*** Block opens ***

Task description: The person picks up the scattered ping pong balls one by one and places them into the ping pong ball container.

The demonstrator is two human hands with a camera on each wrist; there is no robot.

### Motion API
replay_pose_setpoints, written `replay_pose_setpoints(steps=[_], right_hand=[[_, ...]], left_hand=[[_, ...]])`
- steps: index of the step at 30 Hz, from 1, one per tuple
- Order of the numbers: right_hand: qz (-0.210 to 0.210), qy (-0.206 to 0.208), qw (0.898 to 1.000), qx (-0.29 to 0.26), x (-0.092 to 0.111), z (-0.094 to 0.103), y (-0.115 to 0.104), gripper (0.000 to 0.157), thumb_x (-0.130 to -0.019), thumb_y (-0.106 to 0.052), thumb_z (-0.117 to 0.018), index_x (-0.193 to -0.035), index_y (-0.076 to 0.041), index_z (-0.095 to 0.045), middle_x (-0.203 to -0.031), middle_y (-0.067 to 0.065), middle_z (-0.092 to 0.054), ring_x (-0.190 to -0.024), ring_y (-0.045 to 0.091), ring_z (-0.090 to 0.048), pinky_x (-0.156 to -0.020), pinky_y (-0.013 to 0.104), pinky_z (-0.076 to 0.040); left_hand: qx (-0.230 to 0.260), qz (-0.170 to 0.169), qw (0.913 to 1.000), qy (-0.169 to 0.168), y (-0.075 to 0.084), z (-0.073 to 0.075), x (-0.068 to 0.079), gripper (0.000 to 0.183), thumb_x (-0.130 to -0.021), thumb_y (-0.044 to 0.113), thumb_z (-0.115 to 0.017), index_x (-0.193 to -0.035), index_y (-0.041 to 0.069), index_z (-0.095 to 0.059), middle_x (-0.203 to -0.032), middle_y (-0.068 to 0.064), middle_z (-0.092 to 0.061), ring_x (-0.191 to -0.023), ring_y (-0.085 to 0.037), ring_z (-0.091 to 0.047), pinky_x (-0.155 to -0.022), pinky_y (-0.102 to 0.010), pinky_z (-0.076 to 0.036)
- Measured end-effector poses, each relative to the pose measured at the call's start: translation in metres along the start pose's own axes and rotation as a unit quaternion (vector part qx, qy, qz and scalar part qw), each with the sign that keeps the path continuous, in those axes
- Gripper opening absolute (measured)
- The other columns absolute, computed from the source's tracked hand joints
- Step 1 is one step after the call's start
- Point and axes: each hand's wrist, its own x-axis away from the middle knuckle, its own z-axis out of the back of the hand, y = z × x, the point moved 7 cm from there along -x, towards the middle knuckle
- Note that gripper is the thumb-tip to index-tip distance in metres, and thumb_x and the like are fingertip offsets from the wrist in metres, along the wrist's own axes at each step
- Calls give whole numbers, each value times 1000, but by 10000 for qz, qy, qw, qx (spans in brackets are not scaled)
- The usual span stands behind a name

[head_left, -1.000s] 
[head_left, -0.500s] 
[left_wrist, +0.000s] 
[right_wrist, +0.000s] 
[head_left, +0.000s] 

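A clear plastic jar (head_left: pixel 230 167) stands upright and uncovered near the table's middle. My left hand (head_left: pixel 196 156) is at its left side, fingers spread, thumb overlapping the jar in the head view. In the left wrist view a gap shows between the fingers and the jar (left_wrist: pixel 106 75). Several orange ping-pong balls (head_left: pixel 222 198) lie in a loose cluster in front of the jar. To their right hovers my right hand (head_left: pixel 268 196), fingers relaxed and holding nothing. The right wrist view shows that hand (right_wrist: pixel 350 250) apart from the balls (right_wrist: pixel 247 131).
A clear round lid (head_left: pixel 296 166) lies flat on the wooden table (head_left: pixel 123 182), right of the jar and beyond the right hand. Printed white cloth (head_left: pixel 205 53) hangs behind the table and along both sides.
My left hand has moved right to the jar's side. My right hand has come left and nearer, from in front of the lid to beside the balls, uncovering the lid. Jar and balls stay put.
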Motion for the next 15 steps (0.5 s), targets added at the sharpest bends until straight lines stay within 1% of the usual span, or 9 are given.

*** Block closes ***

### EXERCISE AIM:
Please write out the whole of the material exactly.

### ANSWER BELOW:
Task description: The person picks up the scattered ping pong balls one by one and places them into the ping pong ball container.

The demonstrator is two human hands with a camera on each wrist; there is no robot.

### Motion API
replay_pose_setpoints, written `replay_pose_setpoints(steps=[_], right_hand=[[_, ...]], left_hand=[[_, ...]])`
- steps: index of the step at 30 Hz, from 1, one per tuple
- Order of the numbers: right_hand: qz (-0.210 to 0.210), qy (-0.206 to 0.208), qw (0.898 to 1.000), qx (-0.29 to 0.26), x (-0.092 to 0.111), z (-0.094 to 0.103), y (-0.115 to 0.104), gripper (0.000 to 0.157), thumb_x (-0.130 to -0.019), thumb_y (-0.106 to 0.052), thumb_z (-0.117 to 0.018), index_x (-0.193 to -0.035), index_y (-0.076 to 0.041), index_z (-0.095 to 0.045), middle_x (-0.203 to -0.031), middle_y (-0.067 to 0.065), middle_z (-0.092 to 0.054), ring_x (-0.190 to -0.024), ring_y (-0.045 to 0.091), ring_z (-0.090 to 0.048), pinky_x (-0.156 to -0.020), pinky_y (-0.013 to 0.104), pinky_z (-0.076 to 0.040); left_hand: qx (-0.230 to 0.260), qz (-0.170 to 0.169), qw (0.913 to 1.000), qy (-0.169 to 0.168), y (-0.075 to 0.084), z (-0.073 to 0.075), x (-0.068 to 0.079), gripper (0.000 to 0.183), thumb_x (-0.130 to -0.021), thumb_y (-0.044 to 0.113), thumb_z (-0.115 to 0.017), index_x (-0.193 to -0.035), index_y (-0.041 to 0.069), index_z (-0.095 to 0.059), middle_x (-0.203 to -0.032), middle_y (-0.068 to 0.064), middle_z (-0.092 to 0.061), ring_x (-0.191 to -0.023), ring_y (-0.085 to 0.037), ring_z (-0.091 to 0.047), pinky_x (-0.155 to -0.022), pinky_y (-0.102 to 0.010), pinky_z (-0.076 to 0.036)
- Measured end-effector poses, each relative to the pose measured at the call's start: translation in metres along the start pose's own axes and rotation as a unit quaternion (vector part qx, qy, qz and scalar part qw), each with the sign that keeps the path continuous, in those axes
- Gripper opening absolute (measured)
- The other columns absolute, computed from the source's tracked hand joints
- Step 1 is one step after the call's start
- Point and axes: each hand's wrist, its own x-axis away from the middle knuckle, its own z-axis out of the back of the hand, y = z × x, the point moved 7 cm from there along -x, towards the middle knuckle
- Note that gripper is the thumb-tip to index-tip distance in metres, and thumb_x and the like are fingertip offsets from the wrist in metres, along the wrist's own axes at each step
- Calls give whole numbers, each value times 1000, but by 10000 for qz, qy, qw, qx (spans in brackets are not scaled)
- The usual span stands behind a name

[head_left, -1.000s] 
[head_left, -0.500s] 
[left_wrist, +0.000s] 
[right_wrist, +0.000s] 
[head_left, +0.000s] 

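A clear plastic jar (head_left: pixel 230 167) stands upright and uncovered near the table's middle. My left hand (head_left: pixel 196 156) is at its left side, fingers spread, thumb overlapping the jar in the head view. In the left wrist view a gap shows between the fingers and the jar (left_wrist: pixel 106 75). Several orange ping-pong balls (head_left: pixel 222 198) lie in a loose cluster in front of the jar. To their right hovers my right hand (head_left: pixel 268 196), fingers relaxed and holding nothing. The right wrist view shows that hand (right_wrist: pixel 350 250) apart from the balls (right_wrist: pixel 247 131).
A clear round lid (head_left: pixel 296 166) lies flat on the wooden table (head_left: pixel 123 182), right of the jar and beyond the right hand. Printed white cloth (head_left: pixel 205 53) hangs behind the table and along both sides.
My left hand has moved right to the jar's side. My right hand has come left and nearer, from in front of the lid to beside the balls, uncovering the lid. Jar and balls stay put.
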Motion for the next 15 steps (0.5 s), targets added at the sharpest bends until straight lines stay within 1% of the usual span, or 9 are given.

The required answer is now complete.